Inoltre, per quel che riguarda l’esatta portata e l’individuazione dei confini della scelta della legge applicabile che, ai sensi dell’art. 3 del Regolamento n. 593/2008, può essere compiuta dalle parti di un contratto di lavoro, la Corte di Giustizia afferma due importanti principi.
Da un lato, è riconosciuto che il diritto delle parti di scegliere la legge applicabile al rapporto di lavoro può ritenersi rispettato nel caso in cui una disposizione di legge di un dato ordinamento nazionale si limiti a prevedere che le clausole di un dato contratto di lavoro siano integrate dal complesso di disposizioni integranti il “diritto del lavoro” nazionale, la cui applicazione è stata appunto auspicata in prima battuta dalle stesse parti del rapporto.
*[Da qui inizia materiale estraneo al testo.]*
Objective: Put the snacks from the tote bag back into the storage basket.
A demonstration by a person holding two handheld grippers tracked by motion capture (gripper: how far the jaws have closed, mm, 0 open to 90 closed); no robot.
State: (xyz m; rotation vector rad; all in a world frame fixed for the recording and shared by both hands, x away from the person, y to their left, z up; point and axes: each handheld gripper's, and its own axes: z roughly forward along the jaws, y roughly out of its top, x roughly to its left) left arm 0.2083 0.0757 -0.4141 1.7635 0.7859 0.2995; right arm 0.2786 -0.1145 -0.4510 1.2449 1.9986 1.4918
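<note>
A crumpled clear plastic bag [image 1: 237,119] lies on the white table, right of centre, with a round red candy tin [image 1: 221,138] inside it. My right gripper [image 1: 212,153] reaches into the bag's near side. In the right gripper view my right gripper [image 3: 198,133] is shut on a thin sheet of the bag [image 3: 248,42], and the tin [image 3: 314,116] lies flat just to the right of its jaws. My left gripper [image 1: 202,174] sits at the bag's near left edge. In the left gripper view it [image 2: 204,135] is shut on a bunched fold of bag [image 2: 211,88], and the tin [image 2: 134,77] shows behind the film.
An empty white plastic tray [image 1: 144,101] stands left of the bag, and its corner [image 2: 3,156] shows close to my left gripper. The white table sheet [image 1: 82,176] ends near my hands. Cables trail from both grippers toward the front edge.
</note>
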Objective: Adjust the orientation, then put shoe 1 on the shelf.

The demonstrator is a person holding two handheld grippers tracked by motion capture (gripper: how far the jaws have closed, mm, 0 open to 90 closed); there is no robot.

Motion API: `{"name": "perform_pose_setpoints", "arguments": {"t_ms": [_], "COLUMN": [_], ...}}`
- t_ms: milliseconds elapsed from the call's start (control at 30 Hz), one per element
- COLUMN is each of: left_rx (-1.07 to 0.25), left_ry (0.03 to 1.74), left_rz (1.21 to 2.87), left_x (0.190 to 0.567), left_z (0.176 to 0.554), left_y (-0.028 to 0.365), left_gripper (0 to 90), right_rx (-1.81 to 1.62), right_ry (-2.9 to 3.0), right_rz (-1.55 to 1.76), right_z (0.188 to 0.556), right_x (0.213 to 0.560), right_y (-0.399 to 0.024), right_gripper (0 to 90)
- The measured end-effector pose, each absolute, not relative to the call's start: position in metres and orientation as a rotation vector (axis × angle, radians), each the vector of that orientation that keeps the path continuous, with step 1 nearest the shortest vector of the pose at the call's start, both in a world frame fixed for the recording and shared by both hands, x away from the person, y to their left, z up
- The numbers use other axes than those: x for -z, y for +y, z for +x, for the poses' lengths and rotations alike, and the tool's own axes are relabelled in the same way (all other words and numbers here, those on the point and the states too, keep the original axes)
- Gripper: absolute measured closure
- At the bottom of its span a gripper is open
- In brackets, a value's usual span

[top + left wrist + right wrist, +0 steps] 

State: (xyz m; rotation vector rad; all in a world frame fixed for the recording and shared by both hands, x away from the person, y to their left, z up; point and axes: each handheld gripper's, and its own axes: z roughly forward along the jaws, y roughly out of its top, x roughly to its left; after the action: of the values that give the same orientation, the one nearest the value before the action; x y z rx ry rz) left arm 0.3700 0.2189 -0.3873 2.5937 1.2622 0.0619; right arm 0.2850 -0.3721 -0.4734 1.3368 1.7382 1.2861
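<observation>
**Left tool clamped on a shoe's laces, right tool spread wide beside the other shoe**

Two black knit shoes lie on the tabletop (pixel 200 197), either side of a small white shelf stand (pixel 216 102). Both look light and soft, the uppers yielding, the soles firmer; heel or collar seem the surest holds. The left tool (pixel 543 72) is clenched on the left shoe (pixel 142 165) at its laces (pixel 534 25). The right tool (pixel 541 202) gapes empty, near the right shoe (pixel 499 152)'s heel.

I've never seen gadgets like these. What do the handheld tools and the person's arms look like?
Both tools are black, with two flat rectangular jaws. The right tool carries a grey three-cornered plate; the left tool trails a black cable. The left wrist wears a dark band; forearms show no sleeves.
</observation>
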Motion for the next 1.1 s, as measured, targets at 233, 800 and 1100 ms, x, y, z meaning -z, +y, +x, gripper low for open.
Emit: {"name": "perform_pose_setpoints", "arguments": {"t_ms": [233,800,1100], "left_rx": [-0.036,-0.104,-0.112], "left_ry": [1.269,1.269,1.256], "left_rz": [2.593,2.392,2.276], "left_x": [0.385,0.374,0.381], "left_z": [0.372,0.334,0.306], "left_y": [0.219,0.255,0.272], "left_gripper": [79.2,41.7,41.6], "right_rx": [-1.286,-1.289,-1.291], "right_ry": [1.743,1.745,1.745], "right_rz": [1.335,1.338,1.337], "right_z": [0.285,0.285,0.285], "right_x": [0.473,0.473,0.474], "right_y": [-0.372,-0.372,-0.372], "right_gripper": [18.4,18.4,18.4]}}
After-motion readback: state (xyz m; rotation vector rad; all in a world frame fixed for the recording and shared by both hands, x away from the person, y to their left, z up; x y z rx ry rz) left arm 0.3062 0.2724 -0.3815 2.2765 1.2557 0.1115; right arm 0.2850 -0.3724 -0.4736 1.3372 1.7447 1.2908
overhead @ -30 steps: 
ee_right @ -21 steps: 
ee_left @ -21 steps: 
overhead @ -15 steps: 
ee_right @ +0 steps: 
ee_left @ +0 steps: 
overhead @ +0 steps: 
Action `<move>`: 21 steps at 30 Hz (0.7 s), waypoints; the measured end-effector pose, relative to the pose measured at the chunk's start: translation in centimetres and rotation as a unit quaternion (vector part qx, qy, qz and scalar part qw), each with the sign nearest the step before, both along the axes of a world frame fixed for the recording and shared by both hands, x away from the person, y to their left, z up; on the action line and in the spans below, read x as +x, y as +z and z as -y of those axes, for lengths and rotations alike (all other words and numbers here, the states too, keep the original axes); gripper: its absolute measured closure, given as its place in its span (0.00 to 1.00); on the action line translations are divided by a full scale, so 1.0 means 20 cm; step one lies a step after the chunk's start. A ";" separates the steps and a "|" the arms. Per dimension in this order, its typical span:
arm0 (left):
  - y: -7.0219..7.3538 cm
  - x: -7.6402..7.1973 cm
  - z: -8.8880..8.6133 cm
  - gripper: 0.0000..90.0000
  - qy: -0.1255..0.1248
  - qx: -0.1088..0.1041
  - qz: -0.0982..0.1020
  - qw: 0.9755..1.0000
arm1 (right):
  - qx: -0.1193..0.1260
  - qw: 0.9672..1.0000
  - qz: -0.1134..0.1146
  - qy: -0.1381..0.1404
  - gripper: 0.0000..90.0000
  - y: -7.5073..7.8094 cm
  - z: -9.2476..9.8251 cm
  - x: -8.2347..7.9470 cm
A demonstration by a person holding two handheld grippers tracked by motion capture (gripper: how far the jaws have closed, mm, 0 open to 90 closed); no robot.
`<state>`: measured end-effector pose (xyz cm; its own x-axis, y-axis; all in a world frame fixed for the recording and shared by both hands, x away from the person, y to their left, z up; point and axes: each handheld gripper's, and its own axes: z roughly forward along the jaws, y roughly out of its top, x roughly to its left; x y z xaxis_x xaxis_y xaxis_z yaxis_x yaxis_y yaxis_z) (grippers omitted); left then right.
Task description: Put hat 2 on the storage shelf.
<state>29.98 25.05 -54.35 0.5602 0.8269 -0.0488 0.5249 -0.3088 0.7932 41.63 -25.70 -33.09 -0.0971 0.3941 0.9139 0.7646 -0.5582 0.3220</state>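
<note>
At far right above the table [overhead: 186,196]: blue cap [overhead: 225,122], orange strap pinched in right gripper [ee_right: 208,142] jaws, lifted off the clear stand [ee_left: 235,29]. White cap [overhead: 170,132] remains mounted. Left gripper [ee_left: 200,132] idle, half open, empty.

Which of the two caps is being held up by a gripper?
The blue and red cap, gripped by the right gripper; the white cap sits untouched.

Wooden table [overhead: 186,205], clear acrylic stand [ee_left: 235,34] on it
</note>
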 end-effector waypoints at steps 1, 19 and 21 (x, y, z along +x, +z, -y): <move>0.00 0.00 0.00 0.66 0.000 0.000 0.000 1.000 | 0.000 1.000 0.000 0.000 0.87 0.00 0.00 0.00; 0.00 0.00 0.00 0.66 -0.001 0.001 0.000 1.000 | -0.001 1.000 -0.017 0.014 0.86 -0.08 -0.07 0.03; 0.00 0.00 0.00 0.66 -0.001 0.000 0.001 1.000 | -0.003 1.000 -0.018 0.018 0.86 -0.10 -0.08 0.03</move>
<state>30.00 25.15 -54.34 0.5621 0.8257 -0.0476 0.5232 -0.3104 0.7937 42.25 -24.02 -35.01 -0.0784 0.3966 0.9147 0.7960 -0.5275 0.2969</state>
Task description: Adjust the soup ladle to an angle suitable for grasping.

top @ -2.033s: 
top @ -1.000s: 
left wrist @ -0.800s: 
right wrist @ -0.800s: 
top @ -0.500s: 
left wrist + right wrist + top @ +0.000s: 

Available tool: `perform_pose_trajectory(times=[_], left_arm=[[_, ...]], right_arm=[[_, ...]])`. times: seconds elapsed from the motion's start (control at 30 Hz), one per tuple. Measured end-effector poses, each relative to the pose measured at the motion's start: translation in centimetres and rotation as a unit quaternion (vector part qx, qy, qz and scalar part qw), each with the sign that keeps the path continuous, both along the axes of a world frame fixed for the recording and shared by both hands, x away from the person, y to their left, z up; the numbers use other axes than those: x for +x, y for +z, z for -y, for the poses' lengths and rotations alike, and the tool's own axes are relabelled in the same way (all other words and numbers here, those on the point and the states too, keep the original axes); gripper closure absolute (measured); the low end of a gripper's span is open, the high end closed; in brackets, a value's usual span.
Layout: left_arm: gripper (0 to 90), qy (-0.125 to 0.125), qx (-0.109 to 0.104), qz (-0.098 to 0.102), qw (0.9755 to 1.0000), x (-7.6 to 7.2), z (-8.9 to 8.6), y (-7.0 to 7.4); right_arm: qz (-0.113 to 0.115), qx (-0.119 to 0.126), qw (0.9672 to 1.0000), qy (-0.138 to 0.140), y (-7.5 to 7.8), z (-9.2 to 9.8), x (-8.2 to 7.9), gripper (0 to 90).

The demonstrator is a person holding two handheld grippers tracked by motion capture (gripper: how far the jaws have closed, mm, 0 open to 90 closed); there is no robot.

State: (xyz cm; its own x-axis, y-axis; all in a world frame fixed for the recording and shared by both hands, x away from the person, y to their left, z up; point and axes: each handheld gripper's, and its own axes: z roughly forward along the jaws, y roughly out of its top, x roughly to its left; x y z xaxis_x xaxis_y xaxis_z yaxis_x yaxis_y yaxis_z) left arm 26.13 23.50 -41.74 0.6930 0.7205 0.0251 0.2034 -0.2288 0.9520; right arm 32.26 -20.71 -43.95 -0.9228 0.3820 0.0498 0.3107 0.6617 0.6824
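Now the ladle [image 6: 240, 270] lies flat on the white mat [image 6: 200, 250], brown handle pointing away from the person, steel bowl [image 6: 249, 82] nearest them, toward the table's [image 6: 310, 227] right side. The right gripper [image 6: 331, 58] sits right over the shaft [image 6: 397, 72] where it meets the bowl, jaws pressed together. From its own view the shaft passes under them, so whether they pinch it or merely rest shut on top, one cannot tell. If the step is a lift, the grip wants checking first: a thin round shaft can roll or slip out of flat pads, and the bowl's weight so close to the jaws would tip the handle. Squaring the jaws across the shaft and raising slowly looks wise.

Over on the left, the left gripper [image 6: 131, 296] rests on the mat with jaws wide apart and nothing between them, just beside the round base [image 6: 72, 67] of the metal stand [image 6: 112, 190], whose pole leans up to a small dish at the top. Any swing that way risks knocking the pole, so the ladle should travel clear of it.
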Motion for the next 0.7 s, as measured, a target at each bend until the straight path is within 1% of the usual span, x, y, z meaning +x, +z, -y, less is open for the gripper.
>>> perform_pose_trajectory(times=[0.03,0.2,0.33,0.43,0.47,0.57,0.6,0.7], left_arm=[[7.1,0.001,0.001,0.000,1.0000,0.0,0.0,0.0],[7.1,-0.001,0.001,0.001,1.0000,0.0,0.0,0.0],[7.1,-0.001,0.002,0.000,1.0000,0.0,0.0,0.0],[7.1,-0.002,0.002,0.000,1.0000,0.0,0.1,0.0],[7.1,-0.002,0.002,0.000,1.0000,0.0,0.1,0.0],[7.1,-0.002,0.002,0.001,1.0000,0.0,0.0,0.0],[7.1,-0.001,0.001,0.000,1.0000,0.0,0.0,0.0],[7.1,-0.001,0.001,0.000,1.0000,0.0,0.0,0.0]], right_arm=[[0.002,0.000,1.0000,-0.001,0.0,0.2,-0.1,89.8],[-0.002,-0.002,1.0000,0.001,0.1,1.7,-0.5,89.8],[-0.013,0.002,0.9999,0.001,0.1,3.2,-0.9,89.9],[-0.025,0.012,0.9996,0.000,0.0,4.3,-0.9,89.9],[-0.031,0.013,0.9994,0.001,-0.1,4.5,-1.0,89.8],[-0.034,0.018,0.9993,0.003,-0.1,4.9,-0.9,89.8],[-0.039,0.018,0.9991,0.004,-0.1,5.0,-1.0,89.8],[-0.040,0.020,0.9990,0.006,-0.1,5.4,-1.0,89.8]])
Viceversa, tale diritto di scelta delle parti sarebbe inevitabilmente leso se una disposizione di un ordinamento nazionale imponesse alle parti di un dato contratto di lavoro l’applicazione esclusiva del complesso di disposizioni integranti “il diritto del lavoro” di quel determinato Paese dell’Unione.
Dall’altro lato, il diritto delle parti di scegliere la legge applicabile al rapporto di lavoro deve ritenersi rispettato anche nel caso in cui la clausola contrattuale relativa alla scelta della legge applicabile sia stata predisposta unilateralmente dal datore di lavoro e il lavoratore, nel sottoscrivere il contratto, si sia limitato ad accettarla.